--- START ---
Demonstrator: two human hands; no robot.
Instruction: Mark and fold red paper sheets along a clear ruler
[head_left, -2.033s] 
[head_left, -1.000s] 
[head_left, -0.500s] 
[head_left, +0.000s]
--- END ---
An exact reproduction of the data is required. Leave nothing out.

WRITTEN RESPONSE:
Demonstrator: two human hands; no robot.
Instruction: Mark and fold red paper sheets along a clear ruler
[head_left, -2.033s] 
[head_left, -1.000s] 
[head_left, -0.500s] 
[head_left, +0.000s]

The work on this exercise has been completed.